Your goal:
Count all lines holding "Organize" in the data below and say the number, nothing more.

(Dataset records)
_ _ _ _ _ _ _
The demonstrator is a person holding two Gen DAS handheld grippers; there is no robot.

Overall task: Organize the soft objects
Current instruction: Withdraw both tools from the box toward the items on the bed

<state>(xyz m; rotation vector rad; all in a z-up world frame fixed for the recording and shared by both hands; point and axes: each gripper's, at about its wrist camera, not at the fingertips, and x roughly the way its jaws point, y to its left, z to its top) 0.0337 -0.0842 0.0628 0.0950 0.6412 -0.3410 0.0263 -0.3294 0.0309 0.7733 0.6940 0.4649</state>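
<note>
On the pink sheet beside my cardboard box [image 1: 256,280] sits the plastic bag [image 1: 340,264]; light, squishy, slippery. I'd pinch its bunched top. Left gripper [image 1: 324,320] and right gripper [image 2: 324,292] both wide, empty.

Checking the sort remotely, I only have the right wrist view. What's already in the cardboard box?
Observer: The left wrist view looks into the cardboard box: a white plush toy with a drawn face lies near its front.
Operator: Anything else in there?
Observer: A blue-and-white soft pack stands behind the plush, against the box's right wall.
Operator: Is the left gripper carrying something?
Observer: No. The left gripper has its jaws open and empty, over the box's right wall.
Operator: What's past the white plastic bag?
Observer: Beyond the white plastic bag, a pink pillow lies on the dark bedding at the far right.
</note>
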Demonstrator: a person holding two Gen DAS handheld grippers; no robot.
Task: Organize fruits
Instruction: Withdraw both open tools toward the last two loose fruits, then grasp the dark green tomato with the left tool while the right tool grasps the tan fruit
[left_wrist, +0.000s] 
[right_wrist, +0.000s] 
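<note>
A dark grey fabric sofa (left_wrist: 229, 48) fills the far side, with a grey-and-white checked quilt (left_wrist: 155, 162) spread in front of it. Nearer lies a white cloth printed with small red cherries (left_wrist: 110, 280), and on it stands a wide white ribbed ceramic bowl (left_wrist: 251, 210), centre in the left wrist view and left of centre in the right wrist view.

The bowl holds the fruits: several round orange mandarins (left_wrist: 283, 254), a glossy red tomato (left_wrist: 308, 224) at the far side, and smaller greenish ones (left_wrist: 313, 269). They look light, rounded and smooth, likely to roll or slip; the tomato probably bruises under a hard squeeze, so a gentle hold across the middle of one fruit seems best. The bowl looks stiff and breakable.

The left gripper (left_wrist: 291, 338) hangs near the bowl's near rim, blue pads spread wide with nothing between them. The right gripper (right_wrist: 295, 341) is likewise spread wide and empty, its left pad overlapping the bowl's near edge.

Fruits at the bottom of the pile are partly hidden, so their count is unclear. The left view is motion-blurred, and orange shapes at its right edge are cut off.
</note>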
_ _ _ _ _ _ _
Result for this task:
2